I would like to use something like this but I did not manage to solve my issue:
def test(df):
df['NewCol']=df['OldCol']
cond=np.where((df['OldCol'].shift(1)/df['OldCol']>0.9) & (df['OldCol'].shift(1)/df['OldCol']<1.1))
df['NewCol'][cond[0]]=df['NewCol'][cond[0]-1]
return df
752
A solution in three steps :
df['variation']=(df.OldCol/df.OldCol.shift())
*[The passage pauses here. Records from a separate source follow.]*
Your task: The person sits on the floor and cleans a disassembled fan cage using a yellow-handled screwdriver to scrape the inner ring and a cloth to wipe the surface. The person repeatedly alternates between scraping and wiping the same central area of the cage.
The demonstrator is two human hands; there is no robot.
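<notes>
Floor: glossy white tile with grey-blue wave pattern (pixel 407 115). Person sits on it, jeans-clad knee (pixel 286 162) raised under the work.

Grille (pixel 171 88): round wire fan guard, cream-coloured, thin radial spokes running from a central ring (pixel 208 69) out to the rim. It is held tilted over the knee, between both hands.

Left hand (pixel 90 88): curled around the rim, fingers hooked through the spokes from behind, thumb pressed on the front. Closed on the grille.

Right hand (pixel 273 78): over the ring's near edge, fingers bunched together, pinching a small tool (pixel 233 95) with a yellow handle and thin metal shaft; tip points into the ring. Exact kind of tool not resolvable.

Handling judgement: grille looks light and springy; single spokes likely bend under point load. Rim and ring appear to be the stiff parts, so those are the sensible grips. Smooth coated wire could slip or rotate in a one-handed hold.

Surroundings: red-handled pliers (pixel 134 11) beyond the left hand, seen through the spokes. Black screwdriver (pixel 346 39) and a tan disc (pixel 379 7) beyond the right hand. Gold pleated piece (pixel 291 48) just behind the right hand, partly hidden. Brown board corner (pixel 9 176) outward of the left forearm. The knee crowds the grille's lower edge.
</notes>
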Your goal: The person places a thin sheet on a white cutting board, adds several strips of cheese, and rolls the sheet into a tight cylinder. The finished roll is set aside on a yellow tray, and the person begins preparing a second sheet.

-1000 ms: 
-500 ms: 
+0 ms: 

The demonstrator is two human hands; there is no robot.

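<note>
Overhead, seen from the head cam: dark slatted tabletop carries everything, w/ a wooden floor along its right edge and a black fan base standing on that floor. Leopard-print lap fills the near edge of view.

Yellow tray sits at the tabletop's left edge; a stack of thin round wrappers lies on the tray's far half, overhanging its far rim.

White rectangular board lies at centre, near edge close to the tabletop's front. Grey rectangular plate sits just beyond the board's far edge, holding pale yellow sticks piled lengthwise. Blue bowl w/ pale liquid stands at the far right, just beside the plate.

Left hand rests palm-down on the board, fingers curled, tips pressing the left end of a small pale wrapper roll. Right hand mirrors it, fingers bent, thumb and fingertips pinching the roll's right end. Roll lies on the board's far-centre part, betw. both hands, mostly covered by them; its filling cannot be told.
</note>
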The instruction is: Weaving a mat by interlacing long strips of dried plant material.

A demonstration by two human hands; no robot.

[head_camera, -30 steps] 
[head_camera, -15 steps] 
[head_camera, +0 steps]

df['gap']=~df.variation.between(0.9,1.1)
df['NewCol']=df.OldCol.where(df.gap).fillna(method='ffill')
For :
OldCol variation gap NewCol
0 100 nan True 100
1 115 1.15 True 115
2 101 0.88 True 101
3 100 0.99 False 101
4 99 0.99 False 101
5 70 0.71 True 70
6 72 1.03 False 70
7 75 1.04 False 70
8 78 1.04 False 70
9 80 1.03 False 70
10 110 1.38 True 110
It seems to be 30x faster than loops on this exemple.
In one line :
x=df.OldCol;df['NewCol']=x.where(~(x/x.shift()).between(0.9,1.1)).fillna(method='ffill')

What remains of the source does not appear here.